Develop Out-of-Band Communications Capability. CI Fortify anticipates telecommunications disruption as a deliberate tactic, not just collateral damage. Establish redundant communications paths with neighboring utilities, balancing authorities, independent system operators (ISOs), and priority customers that function independently of commercial telecommunications.
Pursue CISA’s Assessment Program. CISA is conducting targeted resilience assessments, prioritizing defense-critical infrastructure.
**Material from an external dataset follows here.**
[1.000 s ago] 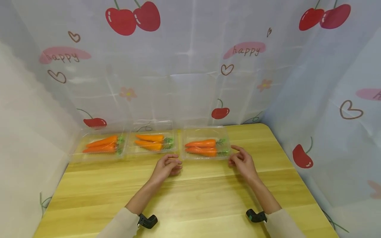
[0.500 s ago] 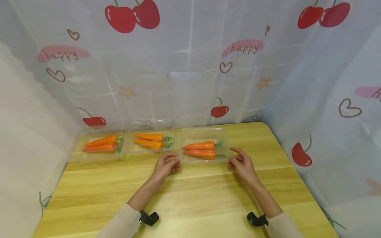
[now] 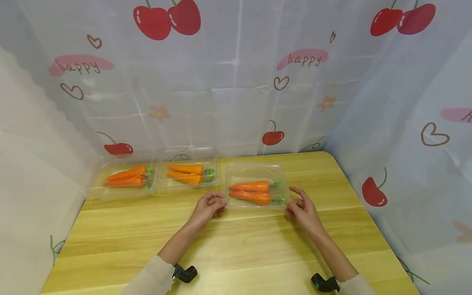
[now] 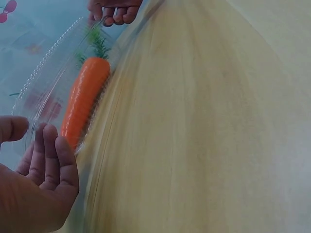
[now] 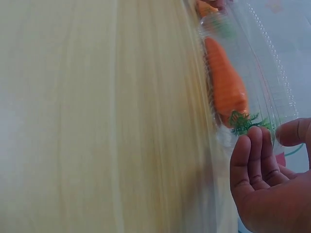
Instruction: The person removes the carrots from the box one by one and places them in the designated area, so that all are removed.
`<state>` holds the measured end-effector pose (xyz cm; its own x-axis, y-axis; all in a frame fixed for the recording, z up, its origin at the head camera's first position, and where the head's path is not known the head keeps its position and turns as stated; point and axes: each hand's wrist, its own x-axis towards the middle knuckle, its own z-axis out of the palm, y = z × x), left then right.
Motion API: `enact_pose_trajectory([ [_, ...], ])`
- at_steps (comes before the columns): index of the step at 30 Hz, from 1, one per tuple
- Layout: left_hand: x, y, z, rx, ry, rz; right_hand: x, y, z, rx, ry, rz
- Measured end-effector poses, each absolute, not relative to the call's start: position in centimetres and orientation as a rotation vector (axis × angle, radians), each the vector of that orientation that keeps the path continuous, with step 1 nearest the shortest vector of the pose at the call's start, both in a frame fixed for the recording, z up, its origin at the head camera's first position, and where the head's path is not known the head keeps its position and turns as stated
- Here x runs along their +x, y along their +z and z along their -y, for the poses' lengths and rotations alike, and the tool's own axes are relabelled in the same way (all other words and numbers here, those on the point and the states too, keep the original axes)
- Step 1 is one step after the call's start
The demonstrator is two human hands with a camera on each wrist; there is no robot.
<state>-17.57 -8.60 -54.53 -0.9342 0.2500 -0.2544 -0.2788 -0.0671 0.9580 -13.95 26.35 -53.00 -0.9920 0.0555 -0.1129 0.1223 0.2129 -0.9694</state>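
A clear plastic clamshell box (image 3: 254, 172) with two orange carrots (image 3: 250, 186) inside lies between both hands in the head view. Green leafy tops of the carrots point to the right. My left hand (image 3: 209, 208) pinches the near left corner of the box. Thumb and fingers (image 4: 51, 153) meet at its rim in the left wrist view. On the opposite side, my right hand (image 3: 303, 209) pinches the near right edge, its fingertips beside the green leaves (image 5: 243, 122) in the right wrist view. Through the clear plastic the lid's ridged edge shows.
Two more clear boxes stand to the left near the back: one with orange carrots (image 3: 127, 179), the other with lighter orange carrots (image 3: 185, 174). A cherry-printed curtain (image 3: 236, 119) hangs behind the wooden table (image 3: 243, 254) and along its sides.
The box with the two carrots has slid nearer to me, away from the back curtain. Both hands have moved with it, slightly toward me. The two left boxes stay put.
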Motion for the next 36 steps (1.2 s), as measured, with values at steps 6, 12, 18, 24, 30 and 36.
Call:
enact_pose_trajectory([
  [6,-16.9,-54.7,9.0,0.026,1.994,-1.895,-13.0,-52.9,-26.7,0.133,-1.94,-2.36],
  [12,-16.2,-54.7,9.9,0.075,1.96,-1.91,-12.1,-52.6,-26.6,0.1,-1.928,-2.318],
  [18,-15.4,-54.5,10.2,0.117,1.949,-1.919,-11.2,-52.5,-26.6,0.06,-1.917,-2.309],
  [24,-14.3,-54.4,10.5,0.116,1.919,-1.948,-10.3,-52.7,-26.9,-0.048,-1.894,-2.274],
  [30,-13.2,-54.2,11.0,0.146,1.917,-1.95,-9.5,-52.5,-27.0,-0.123,-1.899,-2.232],
  [36,-12.2,-54.3,11.4,0.154,1.938,-1.969,-8.9,-52.5,-26.7,-0.142,-1.9,-2.202],
])
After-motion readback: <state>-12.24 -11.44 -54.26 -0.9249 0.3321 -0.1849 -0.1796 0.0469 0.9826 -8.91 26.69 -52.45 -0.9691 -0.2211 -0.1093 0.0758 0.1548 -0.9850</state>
Organizations serving military installations or other national security-relevant loads should proactively engage at cisa.jcdc@cisa.dhs.gov.
What CI Fortify Represents
CI Fortify is the federal government’s formal acknowledgment that destructive attacks on critical infrastructure are no longer a tail risk to be modeled; they are now an operational planning assumption.
The adversaries driving that conclusion have demonstrated both intent and capability: Iran’s IRGC units deploying wipers with little warning, China’s Volt Typhoon embedded inside U.S. utility networks for months, Russia’s Sandworm hitting European grid infrastructure as recently as December 2025. What CI Fortify adds is a concrete operational framework that translates that intelligence picture into specific requirements. Power operators should treat it as such.
—JP Castellanos is the director of Threat Intelligence at Binary Defense, a former member of U.S. Central Command’s Active Cyber Defense Team, and a volunteer member of the U.S. Marine Corps Cyber Auxiliary (MCCA). Castellanos previously worked in the U.S. energy sector supporting security operations center threat intelligence. He is an expert in cyber threats targeting information technology and operations technology systems.